*** Opening Material provided ***

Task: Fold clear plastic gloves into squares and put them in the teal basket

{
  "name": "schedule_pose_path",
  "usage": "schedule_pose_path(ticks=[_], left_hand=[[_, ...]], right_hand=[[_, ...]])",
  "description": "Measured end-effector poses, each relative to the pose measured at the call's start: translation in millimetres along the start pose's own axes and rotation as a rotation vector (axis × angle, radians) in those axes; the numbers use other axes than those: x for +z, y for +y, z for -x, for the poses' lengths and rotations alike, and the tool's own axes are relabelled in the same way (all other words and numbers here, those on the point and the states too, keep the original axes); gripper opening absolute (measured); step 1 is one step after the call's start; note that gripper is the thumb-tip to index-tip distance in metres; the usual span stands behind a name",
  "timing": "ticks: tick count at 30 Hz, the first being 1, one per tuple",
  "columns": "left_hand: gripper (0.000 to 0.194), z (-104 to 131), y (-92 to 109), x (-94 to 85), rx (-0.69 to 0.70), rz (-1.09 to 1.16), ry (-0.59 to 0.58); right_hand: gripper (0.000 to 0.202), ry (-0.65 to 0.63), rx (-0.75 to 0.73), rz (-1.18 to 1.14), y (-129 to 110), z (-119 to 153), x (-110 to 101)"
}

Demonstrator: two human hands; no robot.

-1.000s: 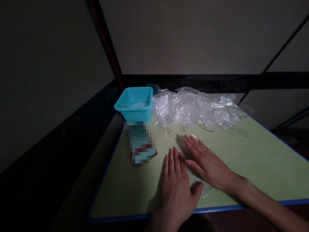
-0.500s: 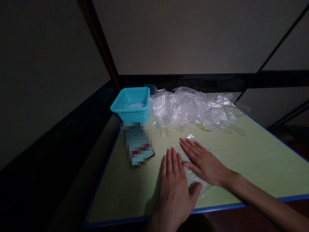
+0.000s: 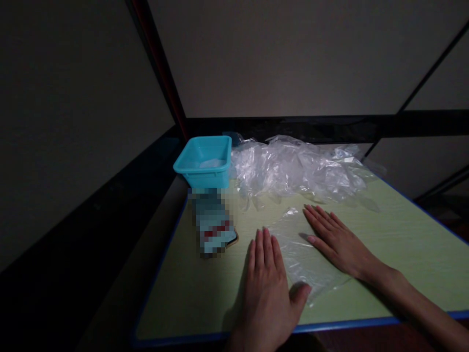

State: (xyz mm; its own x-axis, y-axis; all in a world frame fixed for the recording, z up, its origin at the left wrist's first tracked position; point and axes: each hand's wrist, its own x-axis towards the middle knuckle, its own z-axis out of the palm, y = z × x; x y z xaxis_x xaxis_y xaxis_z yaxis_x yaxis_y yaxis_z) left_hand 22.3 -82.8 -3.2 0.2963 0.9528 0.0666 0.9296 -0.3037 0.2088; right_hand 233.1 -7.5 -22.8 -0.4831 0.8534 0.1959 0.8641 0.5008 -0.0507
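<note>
A clear plastic bag (image 3: 306,261) lies spread flat on the table, thin and lightly creased. My left hand (image 3: 269,288) rests palm down along its left edge, fingers stretched forward and thumb out over the plastic. Over the bag's right side lies my right hand (image 3: 337,239), also flat and open, its fingers pointing up and to the left. Neither hand grips anything. Parts of the bag's edges are hidden beneath the hands.
A heap of crumpled clear plastic bags (image 3: 296,168) covers the back of the table (image 3: 399,254). At the back left stands a turquoise basket (image 3: 203,177) with something whitish inside. A phone (image 3: 216,225), partly pixelated, lies before it. Walls stand behind and left.
My right hand has slid to the right, away from my left hand, uncovering more of the flat bag. My left hand stays nearly in place. The view has shifted slightly.
</note>
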Motion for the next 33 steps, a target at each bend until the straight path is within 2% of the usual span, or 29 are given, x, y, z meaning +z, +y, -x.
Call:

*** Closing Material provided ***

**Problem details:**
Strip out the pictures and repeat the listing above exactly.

**Solved problem:**
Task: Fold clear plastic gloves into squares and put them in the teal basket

{
  "name": "schedule_pose_path",
  "usage": "schedule_pose_path(ticks=[_], left_hand=[[_, ...]], right_hand=[[_, ...]])",
  "description": "Measured end-effector poses, each relative to the pose measured at the call's start: translation in millimetres along the start pose's own axes and rotation as a rotation vector (axis × angle, radians) in those axes; the numbers use other axes than those: x for +z, y for +y, z for -x, for the poses' lengths and rotations alike, and the tool's own axes are relabelled in the same way (all other words and numbers here, those on the point and the states too, keep the original axes); gripper opening absolute (measured); step 1 is one step after the call's start; note that gripper is the thumb-tip to index-tip distance in metres; the usual span stands behind a name",
  "timing": "ticks: tick count at 30 Hz, the first being 1, one per tuple",
  "columns": "left_hand: gripper (0.000 to 0.194), z (-104 to 131), y (-92 to 109), x (-94 to 85), rx (-0.69 to 0.70), rz (-1.09 to 1.16), ry (-0.59 to 0.58); right_hand: gripper (0.000 to 0.202), ry (-0.65 to 0.63), rx (-0.75 to 0.73), rz (-1.18 to 1.14), y (-129 to 110), z (-119 to 153), x (-110 to 101)"
}

Demonstrator: two human hands; no robot.

-1.000s: 
-0.500s: 
+0.000s: 

State: (xyz mm; its own x-axis, y-axis; all in a world frame fixed for the recording, z up, its origin at the left wrist's first tracked position; point and axes: each hand's wrist, its own x-axis towards the middle knuckle, its own z-axis out of the palm, y = z × x; x y z xaxis_x xaxis_y xaxis_z yaxis_x yaxis_y yaxis_z) left_hand 22.3 -82.8 -3.2 0.2963 0.9528 0.0666 0.9296 -0.3037 0.2088; right_hand 233.1 -7.5 -22.8 -0.4831 0.8534 0.1959 0.8641 0.5008 -0.0507
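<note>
A clear plastic bag (image 3: 306,261) lies spread flat on the table, thin and lightly creased. My left hand (image 3: 269,288) rests palm down along its left edge, fingers stretched forward and thumb out over the plastic. Over the bag's right side lies my right hand (image 3: 337,239), also flat and open, its fingers pointing up and to the left. Neither hand grips anything. Parts of the bag's edges are hidden beneath the hands.
A heap of crumpled clear plastic bags (image 3: 296,168) covers the back of the table (image 3: 399,254). At the back left stands a turquoise basket (image 3: 203,177) with something whitish inside. A phone (image 3: 216,225), partly pixelated, lies before it. Walls stand behind and left.
My right hand has slid to the right, away from my left hand, uncovering more of the flat bag. My left hand stays nearly in place. The view has shifted slightly.
</note>
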Motion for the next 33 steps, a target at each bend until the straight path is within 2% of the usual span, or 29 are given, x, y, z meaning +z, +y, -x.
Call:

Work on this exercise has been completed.